[To do]: Every line of the material is to be transcribed verbatim, with images omitted.

[Stored data]:
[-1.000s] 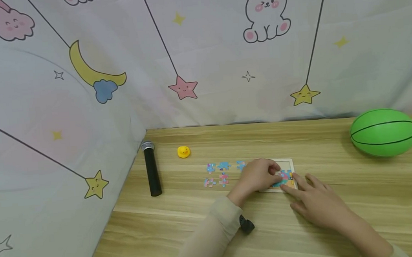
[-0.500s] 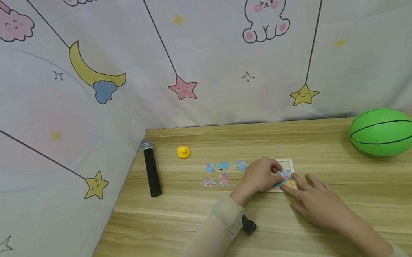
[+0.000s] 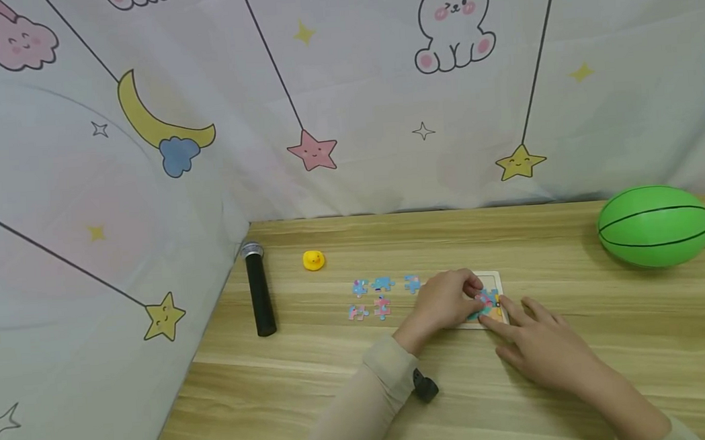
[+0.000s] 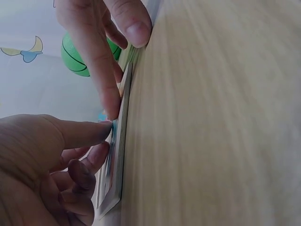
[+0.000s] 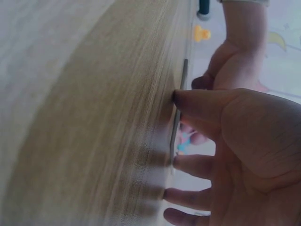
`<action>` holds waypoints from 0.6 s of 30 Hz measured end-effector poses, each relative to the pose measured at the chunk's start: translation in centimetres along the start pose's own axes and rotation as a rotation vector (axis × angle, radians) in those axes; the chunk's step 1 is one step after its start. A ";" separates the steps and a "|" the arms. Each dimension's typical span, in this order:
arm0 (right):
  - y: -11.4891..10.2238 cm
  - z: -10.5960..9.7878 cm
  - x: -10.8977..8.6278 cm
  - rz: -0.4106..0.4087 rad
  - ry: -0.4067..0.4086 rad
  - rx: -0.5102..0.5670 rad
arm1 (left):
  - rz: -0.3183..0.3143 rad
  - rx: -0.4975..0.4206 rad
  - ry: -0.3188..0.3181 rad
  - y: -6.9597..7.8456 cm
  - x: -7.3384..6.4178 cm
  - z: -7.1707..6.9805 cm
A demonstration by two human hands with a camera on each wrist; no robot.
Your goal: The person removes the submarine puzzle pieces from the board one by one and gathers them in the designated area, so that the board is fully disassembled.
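The shallow, white-rimmed rectangular puzzle tray (image 3: 501,282) lies right of centre in the head view, with colourful fitted jigsaw pieces (image 3: 488,299) inside. The left hand (image 3: 445,300) curls over it, thumb and fingers close together; whether they pinch a piece I cannot tell. The right hand (image 3: 544,343) spreads its fingers at the tray's lower right corner, gripping nothing. Five loose blue-and-pink cardboard-like pieces (image 3: 383,284) lie at centre, a small yellow duck (image 3: 314,261) further left.

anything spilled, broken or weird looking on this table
Nothing looks spilled or broken. The one mild oddity is the green ball at the far right of the table: it looks oval in the head view, perhaps just lens stretch. Loose jigsaw pieces lie left of the puzzle tray.
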State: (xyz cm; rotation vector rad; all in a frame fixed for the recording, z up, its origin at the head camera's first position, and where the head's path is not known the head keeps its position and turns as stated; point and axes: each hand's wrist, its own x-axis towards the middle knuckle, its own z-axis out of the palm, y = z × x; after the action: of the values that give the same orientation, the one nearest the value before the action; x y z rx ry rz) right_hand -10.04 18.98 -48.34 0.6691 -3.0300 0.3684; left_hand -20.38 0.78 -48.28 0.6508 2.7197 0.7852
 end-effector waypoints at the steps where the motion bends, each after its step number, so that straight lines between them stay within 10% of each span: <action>1: 0.0 0.0 0.0 0.000 -0.001 0.001 | 0.004 -0.007 0.001 0.0 0.0 0.0; 18: 0.1 0.1 0.0 0.009 -0.013 0.003 | 0.042 -0.142 0.025 -0.1 -0.3 -0.4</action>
State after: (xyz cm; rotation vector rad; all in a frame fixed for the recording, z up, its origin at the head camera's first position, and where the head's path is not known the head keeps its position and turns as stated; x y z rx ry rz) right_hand -10.09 19.06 -48.46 0.6614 -3.0460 0.3702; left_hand -20.29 0.37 -47.99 0.6727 2.6499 0.9924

[Response to this exercise]:
[-1.000s] 
[-0.500s] 
[+0.000s] 
[+0.000s] 
[+0.000s] 
`<action>` holds waypoints from 0.6 s of 30 Hz measured end-effector poses, each relative to the pose measured at the chunk's start: translation in centimetres along the start pose's own axes and rotation as a rotation vector (axis × angle, radians) in those axes; the chunk's step 1 is one step after its start. A ";" separates the steps and a "|" the arms. Each dimension's typical span, in this order:
arm0 (right):
  - y: -11.4891..10.2238 cm
  - z: -10.5960..9.7878 cm
  - x: -10.8977..8.6278 cm
  - rz: -0.4106..0.4087 rad
  - ry: -0.4067..0.4086 rad
  - rx: -0.5102..0.5670 rad
arm1 (left):
  - rz: -0.3183..0.3143 rad
  - rx: -0.4975..0.4206 rad
  - ry: -0.3188..0.3181 rad
  - y: -6.9597..7.8456 cm
  - x: -7.3384..6.4178 cm
  - z: -7.1707..6.9805 cm
A demonstration by two human hands with a camera on each wrist; no robot.
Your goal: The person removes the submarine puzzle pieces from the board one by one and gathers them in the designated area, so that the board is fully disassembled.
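The shallow, white-rimmed rectangular puzzle tray (image 3: 501,282) lies right of centre in the head view, with colourful fitted jigsaw pieces (image 3: 488,299) inside. The left hand (image 3: 445,300) curls over it, thumb and fingers close together; whether they pinch a piece I cannot tell. The right hand (image 3: 544,343) spreads its fingers at the tray's lower right corner, gripping nothing. Five loose blue-and-pink cardboard-like pieces (image 3: 383,284) lie at centre, a small yellow duck (image 3: 314,261) further left.

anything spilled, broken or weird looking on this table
Nothing looks spilled or broken. The one mild oddity is the green ball at the far right of the table: it looks oval in the head view, perhaps just lens stretch. Loose jigsaw pieces lie left of the puzzle tray.
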State: (xyz cm; rotation vector rad; all in a frame fixed for the recording, z up, its origin at the head camera's first position, and where the head's path is not known the head keeps its position and turns as stated; point and axes: each hand's wrist, its own x-axis towards the middle knuckle, its own z-axis out of the palm, y = z × x; after the action: of the values that give the same orientation, the one nearest the value before the action; x y z rx ry rz) right_hand -10.04 18.98 -48.34 0.6691 -3.0300 0.3684; left_hand -20.38 0.78 -48.28 0.6508 2.7197 0.7852
 end-effector waypoints at the steps where the motion bends, each after its step number, so that straight lines between them stay within 10% of each span: <action>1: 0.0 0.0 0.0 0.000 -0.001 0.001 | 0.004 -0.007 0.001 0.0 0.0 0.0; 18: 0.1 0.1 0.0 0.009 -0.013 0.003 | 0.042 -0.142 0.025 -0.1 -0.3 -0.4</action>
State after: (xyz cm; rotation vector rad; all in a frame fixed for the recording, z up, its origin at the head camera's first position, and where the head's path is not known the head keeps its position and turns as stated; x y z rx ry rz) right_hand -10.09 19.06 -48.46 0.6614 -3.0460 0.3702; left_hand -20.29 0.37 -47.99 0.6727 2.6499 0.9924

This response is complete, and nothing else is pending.